What to do:
Write out all of the data exactly as it appears.

Information shown:
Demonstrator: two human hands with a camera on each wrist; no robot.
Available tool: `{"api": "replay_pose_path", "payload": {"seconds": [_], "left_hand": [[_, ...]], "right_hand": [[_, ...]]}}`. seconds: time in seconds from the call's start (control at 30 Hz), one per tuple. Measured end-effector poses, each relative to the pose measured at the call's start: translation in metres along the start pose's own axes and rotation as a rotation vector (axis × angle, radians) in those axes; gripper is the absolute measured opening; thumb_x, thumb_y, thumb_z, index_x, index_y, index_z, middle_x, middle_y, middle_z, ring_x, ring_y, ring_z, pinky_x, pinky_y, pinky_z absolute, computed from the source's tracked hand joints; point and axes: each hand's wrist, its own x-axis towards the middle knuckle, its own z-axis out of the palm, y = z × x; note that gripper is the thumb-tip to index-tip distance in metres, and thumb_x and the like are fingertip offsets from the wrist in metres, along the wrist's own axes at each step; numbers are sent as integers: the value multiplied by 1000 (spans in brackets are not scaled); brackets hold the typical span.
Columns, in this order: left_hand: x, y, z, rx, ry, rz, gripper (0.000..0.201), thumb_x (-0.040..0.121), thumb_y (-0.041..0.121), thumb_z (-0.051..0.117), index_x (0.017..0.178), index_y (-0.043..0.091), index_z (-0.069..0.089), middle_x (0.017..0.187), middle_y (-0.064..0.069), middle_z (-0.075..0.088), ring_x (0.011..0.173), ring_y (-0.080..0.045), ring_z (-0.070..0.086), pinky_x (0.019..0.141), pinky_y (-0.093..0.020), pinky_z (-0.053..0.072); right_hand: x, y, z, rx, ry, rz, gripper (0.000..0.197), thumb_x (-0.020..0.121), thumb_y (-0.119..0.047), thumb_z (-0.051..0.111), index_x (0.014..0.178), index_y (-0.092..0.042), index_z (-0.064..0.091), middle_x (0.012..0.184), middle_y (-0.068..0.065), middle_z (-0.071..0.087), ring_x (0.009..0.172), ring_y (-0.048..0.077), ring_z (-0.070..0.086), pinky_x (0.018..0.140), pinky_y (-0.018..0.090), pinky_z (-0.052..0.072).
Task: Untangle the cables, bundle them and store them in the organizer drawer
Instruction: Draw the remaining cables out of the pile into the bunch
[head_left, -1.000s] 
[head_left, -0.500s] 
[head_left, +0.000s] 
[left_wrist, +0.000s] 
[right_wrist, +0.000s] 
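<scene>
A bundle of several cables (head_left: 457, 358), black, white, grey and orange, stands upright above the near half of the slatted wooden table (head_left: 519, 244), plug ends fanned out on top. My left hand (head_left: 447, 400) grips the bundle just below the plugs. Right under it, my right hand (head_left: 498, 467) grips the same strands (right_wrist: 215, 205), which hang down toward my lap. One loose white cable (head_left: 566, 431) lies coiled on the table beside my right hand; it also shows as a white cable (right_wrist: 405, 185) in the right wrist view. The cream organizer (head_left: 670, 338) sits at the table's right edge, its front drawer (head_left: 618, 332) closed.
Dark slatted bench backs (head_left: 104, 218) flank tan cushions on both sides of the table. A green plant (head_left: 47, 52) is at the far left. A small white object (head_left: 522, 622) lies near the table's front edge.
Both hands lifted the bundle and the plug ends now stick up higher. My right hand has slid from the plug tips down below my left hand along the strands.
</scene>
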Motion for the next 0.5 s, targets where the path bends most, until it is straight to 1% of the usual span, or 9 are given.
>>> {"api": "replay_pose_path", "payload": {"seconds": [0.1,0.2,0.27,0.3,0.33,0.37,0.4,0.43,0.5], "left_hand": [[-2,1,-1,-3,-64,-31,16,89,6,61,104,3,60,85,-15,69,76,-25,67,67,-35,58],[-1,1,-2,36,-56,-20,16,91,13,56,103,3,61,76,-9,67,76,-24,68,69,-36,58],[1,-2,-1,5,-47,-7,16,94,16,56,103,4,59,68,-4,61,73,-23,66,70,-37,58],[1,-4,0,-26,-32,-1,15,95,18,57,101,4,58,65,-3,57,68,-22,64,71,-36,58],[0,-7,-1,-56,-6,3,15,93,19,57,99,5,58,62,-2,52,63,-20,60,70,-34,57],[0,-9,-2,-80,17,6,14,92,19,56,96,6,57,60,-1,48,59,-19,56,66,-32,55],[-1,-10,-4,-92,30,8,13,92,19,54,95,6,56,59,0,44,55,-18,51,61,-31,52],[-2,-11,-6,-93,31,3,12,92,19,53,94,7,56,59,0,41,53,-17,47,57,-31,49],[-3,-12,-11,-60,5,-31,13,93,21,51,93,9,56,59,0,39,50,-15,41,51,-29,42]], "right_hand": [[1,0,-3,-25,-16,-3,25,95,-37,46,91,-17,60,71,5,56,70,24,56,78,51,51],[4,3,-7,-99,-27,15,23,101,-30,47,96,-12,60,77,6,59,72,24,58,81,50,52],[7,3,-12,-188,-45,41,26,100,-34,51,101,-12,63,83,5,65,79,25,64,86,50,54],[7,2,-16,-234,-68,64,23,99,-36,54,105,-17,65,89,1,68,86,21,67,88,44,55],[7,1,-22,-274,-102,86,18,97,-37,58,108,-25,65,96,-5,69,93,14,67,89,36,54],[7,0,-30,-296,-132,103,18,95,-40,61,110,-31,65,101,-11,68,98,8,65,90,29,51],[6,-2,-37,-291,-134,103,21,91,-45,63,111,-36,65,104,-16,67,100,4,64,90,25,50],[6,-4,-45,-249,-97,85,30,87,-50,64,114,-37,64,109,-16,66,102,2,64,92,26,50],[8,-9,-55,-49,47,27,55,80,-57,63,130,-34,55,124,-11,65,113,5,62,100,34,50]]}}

Response below:
Demonstrator: two human hands with a camera on each wrist; no robot.
Available tool: `{"api": "replay_pose_path", "payload": {"seconds": [_], "left_hand": [[_, ...]], "right_hand": [[_, ...]]}}`. seconds: time in seconds from the call's start (control at 30 Hz), one per tuple. Measured end-effector poses, each relative to the pose measured at the call's start: translation in metres along the start pose's own axes and rotation as a rotation vector (axis × angle, radians) in those axes; gripper is the absolute measured opening; thumb_x, thumb_y, thumb_z, index_x, index_y, index_z, middle_x, middle_y, middle_z, ring_x, ring_y, ring_z, pinky_x, pinky_y, pinky_z absolute, computed from the source's tracked hand joints; point and axes: each hand's wrist, its own x-axis towards the middle knuckle, its own z-axis out of the palm, y = z × x; note that gripper is the thumb-tip to index-tip distance in metres, and thumb_x and the like are fingertip offsets from the wrist in metres, along the wrist's own axes at each step; numbers are sent as integers: the value multiplied by 1000 (spans in brackets are not scaled); brackets hold the typical span.
Columns, in this order: left_hand: x, y, z, rx, ry, rz, gripper (0.000..0.201), thumb_x (-0.040..0.121), thumb_y (-0.041..0.121), thumb_z (-0.051..0.117), index_x (0.017..0.178), index_y (-0.043..0.091), index_z (-0.069..0.089), middle_x (0.017..0.187), middle_y (-0.064..0.069), middle_z (-0.075..0.088), ring_x (0.011..0.173), ring_y (-0.080..0.045), ring_z (-0.070..0.086), pinky_x (0.019..0.141), pinky_y (-0.093..0.020), pinky_z (-0.053..0.072); right_hand: x, y, z, rx, ry, rz, gripper (0.000..0.197), thumb_x (-0.020..0.121), thumb_y (-0.119..0.047), thumb_z (-0.051..0.111), index_x (0.014..0.178), index_y (-0.092..0.042), index_z (-0.064..0.091), middle_x (0.012..0.184), middle_y (-0.068..0.065), middle_z (-0.071..0.087), ring_x (0.009..0.172), ring_y (-0.048..0.077), ring_z (-0.070..0.086), pinky_x (0.018..0.140), pinky_y (-0.018..0.090), pinky_z (-0.052..0.072).
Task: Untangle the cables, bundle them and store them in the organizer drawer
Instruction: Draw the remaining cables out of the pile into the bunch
[head_left, -1.000s] 
[head_left, -0.500s] 
[head_left, +0.000s] 
[left_wrist, +0.000s] 
[right_wrist, +0.000s] 
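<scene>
A bundle of several cables (head_left: 457, 358), black, white, grey and orange, stands upright above the near half of the slatted wooden table (head_left: 519, 244), plug ends fanned out on top. My left hand (head_left: 447, 400) grips the bundle just below the plugs. Right under it, my right hand (head_left: 498, 467) grips the same strands (right_wrist: 215, 205), which hang down toward my lap. One loose white cable (head_left: 566, 431) lies coiled on the table beside my right hand; it also shows as a white cable (right_wrist: 405, 185) in the right wrist view. The cream organizer (head_left: 670, 338) sits at the table's right edge, its front drawer (head_left: 618, 332) closed.
Dark slatted bench backs (head_left: 104, 218) flank tan cushions on both sides of the table. A green plant (head_left: 47, 52) is at the far left. A small white object (head_left: 522, 622) lies near the table's front edge.
Both hands lifted the bundle and the plug ends now stick up higher. My right hand has slid from the plug tips down below my left hand along the strands.
</scene>
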Motion for the next 0.5 s, targets where the path bends most, until it is straight to 1% of the usual span, or 9 are given.
>>> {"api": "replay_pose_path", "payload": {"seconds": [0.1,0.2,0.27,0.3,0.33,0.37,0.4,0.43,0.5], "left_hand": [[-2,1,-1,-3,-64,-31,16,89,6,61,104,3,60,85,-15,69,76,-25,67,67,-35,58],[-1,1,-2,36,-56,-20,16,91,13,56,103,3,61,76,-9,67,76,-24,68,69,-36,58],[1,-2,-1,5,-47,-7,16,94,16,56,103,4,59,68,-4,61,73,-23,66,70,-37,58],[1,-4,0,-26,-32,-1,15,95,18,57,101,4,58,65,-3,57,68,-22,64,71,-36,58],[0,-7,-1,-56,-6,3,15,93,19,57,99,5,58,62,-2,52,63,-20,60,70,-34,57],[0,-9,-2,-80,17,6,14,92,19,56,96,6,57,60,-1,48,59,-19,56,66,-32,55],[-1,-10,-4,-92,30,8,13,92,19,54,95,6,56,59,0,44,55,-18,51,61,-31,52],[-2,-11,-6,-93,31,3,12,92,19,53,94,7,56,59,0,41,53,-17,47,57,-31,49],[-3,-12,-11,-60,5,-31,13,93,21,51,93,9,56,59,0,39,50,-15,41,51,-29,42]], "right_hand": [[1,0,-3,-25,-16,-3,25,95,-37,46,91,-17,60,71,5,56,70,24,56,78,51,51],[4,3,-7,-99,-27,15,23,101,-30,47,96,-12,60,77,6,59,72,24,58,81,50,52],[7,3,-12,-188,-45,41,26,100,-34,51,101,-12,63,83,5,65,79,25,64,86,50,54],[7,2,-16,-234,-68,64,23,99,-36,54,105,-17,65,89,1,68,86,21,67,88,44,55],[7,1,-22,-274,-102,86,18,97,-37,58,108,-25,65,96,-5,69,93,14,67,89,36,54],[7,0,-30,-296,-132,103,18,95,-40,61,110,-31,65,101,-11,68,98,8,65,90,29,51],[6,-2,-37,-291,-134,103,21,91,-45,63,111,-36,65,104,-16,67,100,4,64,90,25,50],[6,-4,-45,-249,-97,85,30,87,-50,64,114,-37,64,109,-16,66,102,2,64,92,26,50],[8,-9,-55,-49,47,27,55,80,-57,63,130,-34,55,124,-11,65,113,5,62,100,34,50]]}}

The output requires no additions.